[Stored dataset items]
────

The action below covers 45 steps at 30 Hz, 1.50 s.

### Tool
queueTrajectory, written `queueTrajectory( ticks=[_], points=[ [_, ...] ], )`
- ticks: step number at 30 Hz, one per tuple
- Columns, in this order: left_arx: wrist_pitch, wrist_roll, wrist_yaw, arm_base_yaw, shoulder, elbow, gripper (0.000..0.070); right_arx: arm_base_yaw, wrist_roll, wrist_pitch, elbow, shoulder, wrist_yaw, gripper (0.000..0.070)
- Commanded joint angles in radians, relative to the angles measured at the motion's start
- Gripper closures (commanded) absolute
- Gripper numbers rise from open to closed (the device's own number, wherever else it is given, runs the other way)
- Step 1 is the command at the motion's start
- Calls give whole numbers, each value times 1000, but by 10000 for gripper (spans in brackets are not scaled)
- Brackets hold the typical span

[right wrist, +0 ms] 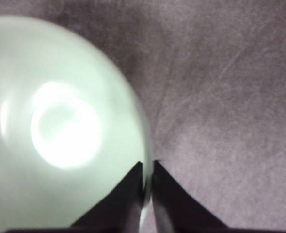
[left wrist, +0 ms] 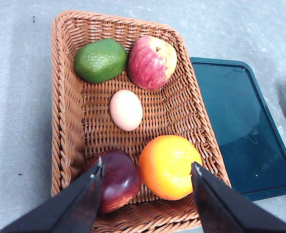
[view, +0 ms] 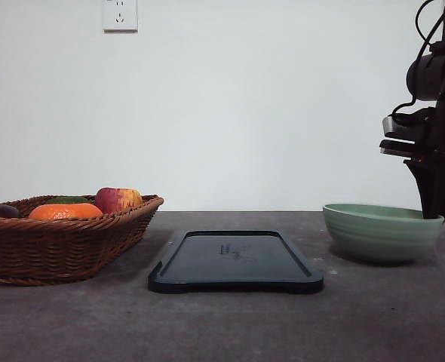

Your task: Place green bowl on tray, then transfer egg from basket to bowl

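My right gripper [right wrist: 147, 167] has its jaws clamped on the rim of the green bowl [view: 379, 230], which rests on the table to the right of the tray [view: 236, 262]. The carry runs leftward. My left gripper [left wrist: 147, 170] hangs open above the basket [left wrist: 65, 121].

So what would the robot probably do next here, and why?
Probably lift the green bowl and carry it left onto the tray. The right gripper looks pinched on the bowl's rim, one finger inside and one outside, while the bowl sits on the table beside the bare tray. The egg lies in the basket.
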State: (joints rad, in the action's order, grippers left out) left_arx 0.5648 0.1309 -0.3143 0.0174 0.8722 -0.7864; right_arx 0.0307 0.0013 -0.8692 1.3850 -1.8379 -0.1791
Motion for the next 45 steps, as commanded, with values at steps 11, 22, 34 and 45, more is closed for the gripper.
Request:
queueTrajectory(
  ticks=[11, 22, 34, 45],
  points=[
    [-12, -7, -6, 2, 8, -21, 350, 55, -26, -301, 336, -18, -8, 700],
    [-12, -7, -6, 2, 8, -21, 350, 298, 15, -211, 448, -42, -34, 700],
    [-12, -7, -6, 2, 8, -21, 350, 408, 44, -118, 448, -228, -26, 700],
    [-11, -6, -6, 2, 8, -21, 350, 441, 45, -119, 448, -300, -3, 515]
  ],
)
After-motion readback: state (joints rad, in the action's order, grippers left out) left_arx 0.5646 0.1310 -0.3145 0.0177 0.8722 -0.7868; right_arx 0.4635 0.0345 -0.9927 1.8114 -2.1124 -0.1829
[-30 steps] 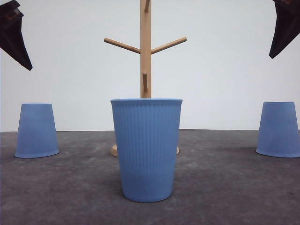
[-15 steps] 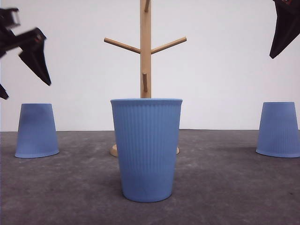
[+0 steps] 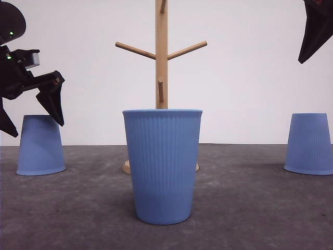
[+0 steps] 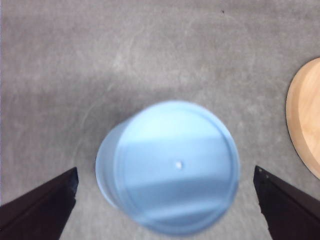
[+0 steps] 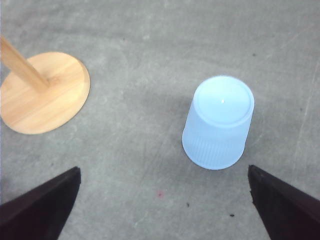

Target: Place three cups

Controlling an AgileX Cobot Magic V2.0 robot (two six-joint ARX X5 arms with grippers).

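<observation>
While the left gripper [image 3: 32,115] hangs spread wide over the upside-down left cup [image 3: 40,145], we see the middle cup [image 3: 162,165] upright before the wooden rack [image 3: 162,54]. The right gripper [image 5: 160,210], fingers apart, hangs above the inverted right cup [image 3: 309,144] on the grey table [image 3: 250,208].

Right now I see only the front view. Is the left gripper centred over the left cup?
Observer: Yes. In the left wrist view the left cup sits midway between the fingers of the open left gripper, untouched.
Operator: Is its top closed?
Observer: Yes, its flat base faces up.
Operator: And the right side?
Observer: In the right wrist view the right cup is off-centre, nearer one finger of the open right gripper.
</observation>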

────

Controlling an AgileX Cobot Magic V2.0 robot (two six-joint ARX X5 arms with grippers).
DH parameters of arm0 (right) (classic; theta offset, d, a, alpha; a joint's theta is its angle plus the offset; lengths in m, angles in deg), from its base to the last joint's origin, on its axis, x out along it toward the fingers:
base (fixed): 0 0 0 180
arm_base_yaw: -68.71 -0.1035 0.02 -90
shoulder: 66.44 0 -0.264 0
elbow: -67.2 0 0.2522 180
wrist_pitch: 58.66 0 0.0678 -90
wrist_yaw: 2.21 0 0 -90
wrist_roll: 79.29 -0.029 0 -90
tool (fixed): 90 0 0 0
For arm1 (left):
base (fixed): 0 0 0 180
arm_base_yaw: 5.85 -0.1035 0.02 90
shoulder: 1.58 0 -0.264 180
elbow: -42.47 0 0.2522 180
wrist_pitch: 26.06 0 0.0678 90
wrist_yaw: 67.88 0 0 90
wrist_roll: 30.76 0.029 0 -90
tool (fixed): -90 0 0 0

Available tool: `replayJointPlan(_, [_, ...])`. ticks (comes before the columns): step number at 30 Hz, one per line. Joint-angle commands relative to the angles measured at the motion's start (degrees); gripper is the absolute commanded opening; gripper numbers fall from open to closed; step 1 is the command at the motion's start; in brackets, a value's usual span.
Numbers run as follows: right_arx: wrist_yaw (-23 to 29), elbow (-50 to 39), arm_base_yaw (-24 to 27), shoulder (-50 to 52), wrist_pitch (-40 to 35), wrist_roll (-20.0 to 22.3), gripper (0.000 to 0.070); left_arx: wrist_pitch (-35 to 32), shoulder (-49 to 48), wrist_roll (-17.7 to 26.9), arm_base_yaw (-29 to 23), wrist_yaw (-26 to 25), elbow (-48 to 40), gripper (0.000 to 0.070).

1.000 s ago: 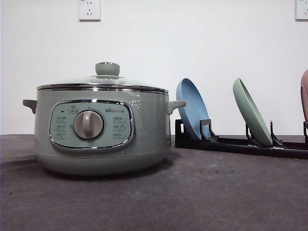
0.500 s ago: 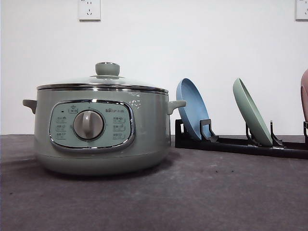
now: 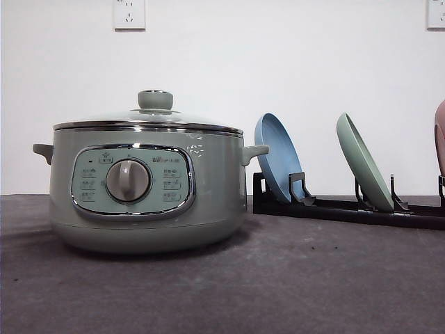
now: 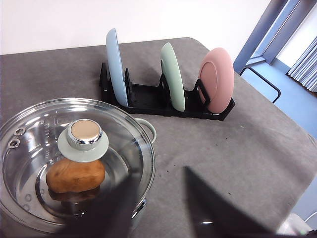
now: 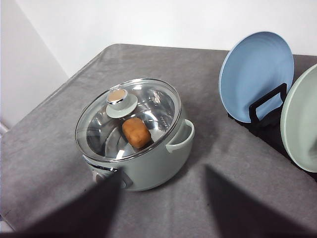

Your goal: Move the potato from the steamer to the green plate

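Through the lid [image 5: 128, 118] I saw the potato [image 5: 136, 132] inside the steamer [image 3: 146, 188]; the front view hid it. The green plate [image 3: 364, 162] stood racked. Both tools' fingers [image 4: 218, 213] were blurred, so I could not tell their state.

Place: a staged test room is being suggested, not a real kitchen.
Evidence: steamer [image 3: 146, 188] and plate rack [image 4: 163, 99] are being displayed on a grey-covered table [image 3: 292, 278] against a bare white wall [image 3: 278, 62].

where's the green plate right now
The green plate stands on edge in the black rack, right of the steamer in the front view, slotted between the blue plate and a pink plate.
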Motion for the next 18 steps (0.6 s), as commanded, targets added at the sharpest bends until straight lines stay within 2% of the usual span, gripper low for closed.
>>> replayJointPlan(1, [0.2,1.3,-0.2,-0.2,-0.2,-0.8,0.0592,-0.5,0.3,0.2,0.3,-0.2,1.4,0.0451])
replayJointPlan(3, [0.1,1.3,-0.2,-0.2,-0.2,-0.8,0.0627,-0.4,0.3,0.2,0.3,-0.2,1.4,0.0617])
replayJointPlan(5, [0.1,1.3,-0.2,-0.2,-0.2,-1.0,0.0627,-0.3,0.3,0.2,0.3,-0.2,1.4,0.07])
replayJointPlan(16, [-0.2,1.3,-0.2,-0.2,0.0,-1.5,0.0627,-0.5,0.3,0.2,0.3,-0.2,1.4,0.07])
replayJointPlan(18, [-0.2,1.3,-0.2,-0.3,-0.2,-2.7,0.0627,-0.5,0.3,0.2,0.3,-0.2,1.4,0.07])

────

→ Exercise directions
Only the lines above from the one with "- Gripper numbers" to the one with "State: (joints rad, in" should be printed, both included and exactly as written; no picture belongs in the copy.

→ Task result
- Gripper numbers rise from open to closed (the device's own number, wherever else it is given, runs the other way)
- Step 1 is the command at the motion's start
- Calls give whole numbers, each value times 1000, but by 10000 for gripper (spans in brackets are not scaled)
- Brackets hold the typical span

[right wrist, +0 ms] 
[left wrist, +0 ms] 
[view, +0 ms] 

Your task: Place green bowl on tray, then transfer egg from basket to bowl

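My right gripper [right wrist: 147, 167] has its jaws clamped on the rim of the green bowl [view: 379, 230], which rests on the table to the right of the tray [view: 236, 262]. The carry runs leftward. My left gripper [left wrist: 147, 170] hangs open above the basket [left wrist: 65, 121].

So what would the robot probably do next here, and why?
Probably lift the green bowl and carry it left onto the tray. The right gripper looks pinched on the bowl's rim, one finger inside and one outside, while the bowl sits on the table beside the bare tray. The egg lies in the basket.
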State: (joints rad, in the action's order, grippers left out) left_arx 0.5648 0.1309 -0.3143 0.0174 0.8722 -0.7864; right_arx 0.0307 0.0013 -0.8692 1.3850 -1.8379 -0.1791

The output given is complete.